■ WHAT IS EXPECTED
When the string "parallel" appears in a line of the records, show the whole line.

(Collected data)
┄┄┄┄┄┄

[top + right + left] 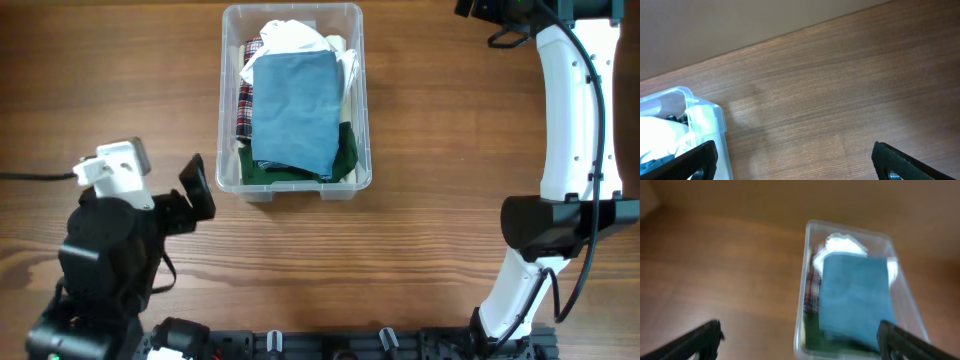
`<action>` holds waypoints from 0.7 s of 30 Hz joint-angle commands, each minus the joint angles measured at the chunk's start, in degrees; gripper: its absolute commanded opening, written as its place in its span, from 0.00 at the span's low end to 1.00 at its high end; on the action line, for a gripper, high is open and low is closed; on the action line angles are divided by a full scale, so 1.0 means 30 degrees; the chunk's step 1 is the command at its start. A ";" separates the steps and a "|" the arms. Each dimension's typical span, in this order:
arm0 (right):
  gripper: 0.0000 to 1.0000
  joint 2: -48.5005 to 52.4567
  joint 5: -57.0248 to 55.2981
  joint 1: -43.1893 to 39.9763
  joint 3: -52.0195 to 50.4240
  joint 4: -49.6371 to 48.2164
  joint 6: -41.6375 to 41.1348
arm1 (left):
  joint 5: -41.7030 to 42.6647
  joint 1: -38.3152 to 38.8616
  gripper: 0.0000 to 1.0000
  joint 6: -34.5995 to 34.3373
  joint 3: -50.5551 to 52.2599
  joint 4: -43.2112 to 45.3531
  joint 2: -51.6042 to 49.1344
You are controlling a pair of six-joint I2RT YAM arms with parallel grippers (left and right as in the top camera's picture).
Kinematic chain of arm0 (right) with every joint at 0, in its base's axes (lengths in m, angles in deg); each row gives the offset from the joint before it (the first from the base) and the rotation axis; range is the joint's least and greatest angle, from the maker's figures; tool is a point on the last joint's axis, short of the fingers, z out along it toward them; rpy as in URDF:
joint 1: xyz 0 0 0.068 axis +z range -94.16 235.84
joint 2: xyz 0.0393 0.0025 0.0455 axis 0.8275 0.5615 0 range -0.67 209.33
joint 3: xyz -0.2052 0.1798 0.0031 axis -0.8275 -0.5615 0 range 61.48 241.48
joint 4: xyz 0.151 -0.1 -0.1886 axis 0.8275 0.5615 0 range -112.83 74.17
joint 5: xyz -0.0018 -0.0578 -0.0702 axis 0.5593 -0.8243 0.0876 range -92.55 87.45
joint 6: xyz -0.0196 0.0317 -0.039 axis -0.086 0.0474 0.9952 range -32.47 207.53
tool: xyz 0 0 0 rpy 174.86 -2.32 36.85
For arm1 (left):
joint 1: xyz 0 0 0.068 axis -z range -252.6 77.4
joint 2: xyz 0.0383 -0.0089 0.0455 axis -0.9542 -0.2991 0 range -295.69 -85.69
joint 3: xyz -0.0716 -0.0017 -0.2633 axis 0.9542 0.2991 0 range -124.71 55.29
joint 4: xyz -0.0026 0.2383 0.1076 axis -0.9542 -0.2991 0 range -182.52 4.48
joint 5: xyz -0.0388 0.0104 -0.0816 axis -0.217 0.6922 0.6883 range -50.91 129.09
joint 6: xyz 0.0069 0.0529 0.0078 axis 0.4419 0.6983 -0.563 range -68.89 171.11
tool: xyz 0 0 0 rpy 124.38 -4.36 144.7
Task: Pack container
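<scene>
Brown wood-grain tabletop (450, 120) fills all three views, bare on the right side. Over it curves the white-shelled right arm (575, 110), whose far end is cut off by the overhead picture's top edge; the black left arm (100, 260) sits at the near left corner, partly out of frame. At the far middle of the table stands the clear rectangular plastic container (362, 100) with rounded corners, well apart from both arms. A folded blue cloth (295, 110) lies on top inside it, hiding most of what is beneath: only edges show of a white cloth (295, 38) at the far end, a red plaid cloth (245, 110) along the left wall and a dark green cloth (345, 160) at the near end. The left gripper (800, 340) stands wide open and empty, its view blurred, facing the container. The right gripper (795, 152) is likewise spread wide above bare wood, holding nothing, with just a corner of the container showing at lower left.
</scene>
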 commanded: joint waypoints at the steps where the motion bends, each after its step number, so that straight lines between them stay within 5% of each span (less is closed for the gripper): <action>1: 1.00 0.0189 -0.0182 0.0131 -0.0044 -0.0007 -0.0240 | 0.2659 -0.2113 1.00 0.0765 0.3424 0.3453 0.1515; 11: 1.00 0.0189 -0.0182 0.0131 -0.0044 -0.0007 -0.0240 | 0.5588 -0.4189 1.00 0.0758 1.1278 1.2582 0.6324; 21: 1.00 0.0189 -0.0182 0.0131 -0.0044 -0.0007 -0.0248 | 0.6579 -0.4175 1.00 0.0750 1.6393 1.7041 0.9755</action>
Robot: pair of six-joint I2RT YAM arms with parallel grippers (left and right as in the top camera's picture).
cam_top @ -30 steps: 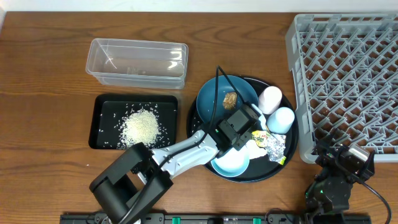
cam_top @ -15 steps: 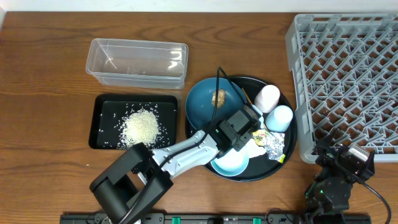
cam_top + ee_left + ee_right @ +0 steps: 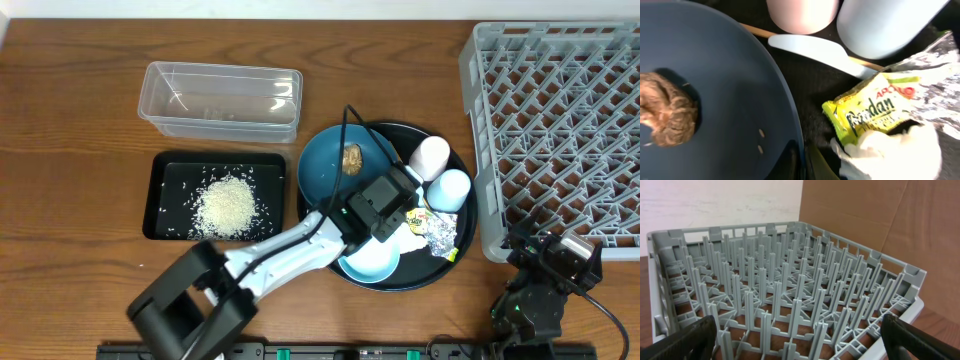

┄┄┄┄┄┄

■ RESPONSE TO THIS TASK
You are controlling a pair of six-joint I2RT YAM arms with parallel grippers (left and right as in the top camera's picture).
Robot: pair of six-joint I2RT YAM arms with parallel grippers (left and right as in the top camera's picture).

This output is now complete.